We traveled past the boat tour to a rarely visited room that had stalagmites along with other formations like soda straws and draperies. The best stalagmites for climate records are symmetrical and somewhat squat, because this means that their growth was likely steady over a long time. We found two stalagmites that fit my criteria and removed them with a hammer and chisel. I also collected a sample of the water dripping from the ceiling for analysis.
I will take these two stalagmites back to the University of Georgia for further work. In my lab, I’ll gather as much information as I can from them. First we have to figure out how old the stalagmites are. We are able to date the stalagmites by comparing two radioactive elements (uranium and thorium) contained in the stalagmites. Sometimes, we can date stalagmites to 500,000 years old! However, it is more likely the two stalagmites we collected are less than 100,000 years old. Once we know how old the stalagmites are, I begin to gather climate information through chemical testing and looking at the stalagmites under a microscope. I can even get estimates of changes in the plant density above the cave by looking at the stalagmites under ultraviolet light! Eventually, I’ll gather all my information taken from the stalagmites and combine it into a single record tracking how the climate changed for southern Indiana.
This is but one part of a larger project I am working on. I have samples from two other Indiana caves farther north. Indiana is a special place because the Ice Age glaciers came farther south here than almost anywhere else in the Northern Hemisphere. This means Indiana has seen radical changes in climate over the past 100,000+ years.

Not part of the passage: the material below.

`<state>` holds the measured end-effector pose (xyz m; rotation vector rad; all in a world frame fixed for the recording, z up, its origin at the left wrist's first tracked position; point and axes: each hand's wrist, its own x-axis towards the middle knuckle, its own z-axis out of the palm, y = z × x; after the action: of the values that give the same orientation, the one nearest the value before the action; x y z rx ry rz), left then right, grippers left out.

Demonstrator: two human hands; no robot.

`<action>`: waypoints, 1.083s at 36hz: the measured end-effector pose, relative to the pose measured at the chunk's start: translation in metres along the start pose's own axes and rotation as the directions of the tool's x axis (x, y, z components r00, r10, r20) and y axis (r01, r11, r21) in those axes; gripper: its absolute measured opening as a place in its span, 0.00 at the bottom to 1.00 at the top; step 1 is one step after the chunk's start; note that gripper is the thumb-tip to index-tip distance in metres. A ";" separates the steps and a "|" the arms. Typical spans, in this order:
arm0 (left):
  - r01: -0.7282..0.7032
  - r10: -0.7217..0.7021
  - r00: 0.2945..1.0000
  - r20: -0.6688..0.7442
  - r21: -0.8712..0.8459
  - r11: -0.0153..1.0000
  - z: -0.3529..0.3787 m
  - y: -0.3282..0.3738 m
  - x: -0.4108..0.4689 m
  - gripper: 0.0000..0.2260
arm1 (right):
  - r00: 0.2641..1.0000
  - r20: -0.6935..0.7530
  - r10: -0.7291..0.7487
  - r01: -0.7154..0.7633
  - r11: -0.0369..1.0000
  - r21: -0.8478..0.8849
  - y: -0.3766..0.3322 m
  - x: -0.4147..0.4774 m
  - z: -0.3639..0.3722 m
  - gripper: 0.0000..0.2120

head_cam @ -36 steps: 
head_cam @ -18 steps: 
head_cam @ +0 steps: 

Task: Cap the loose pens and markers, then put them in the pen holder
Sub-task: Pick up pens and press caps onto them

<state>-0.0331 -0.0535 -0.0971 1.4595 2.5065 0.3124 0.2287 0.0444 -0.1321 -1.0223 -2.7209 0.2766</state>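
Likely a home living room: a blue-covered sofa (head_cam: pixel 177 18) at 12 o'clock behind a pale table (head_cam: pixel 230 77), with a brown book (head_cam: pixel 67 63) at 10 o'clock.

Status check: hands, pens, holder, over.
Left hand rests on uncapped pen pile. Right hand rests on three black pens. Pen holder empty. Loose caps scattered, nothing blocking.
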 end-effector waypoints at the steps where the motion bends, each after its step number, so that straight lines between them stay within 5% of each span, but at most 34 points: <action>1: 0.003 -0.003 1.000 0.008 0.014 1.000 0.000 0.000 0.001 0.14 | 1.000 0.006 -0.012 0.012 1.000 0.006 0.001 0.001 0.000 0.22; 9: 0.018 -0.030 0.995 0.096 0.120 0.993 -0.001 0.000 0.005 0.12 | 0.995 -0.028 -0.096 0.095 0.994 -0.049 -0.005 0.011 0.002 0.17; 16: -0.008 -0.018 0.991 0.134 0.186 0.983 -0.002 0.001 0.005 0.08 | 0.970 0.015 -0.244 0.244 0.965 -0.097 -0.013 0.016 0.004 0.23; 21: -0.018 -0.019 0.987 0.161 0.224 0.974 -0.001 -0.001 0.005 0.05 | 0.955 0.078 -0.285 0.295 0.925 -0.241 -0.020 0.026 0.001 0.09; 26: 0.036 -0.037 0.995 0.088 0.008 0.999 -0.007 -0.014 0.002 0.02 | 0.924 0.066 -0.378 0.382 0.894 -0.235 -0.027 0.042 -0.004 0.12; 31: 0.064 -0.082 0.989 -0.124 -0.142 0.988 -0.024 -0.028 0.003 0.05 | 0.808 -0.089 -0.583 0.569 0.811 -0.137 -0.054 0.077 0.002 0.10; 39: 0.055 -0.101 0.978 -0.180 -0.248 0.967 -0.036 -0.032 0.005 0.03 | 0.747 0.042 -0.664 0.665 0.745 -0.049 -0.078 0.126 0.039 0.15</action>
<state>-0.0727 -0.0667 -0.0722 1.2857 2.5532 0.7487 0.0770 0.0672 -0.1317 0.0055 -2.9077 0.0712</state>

With these multiple cave records, I hope to better understand how Indiana’s climate has reacted to the advance and retreat of glaciers in the Ice Age, as well as understand potential changes in the future. Indiana Caverns has the potential to be an extremely important source of information about the past climate and environment of Indiana, and I am both grateful for this opportunity and looking forward to working again with everyone here!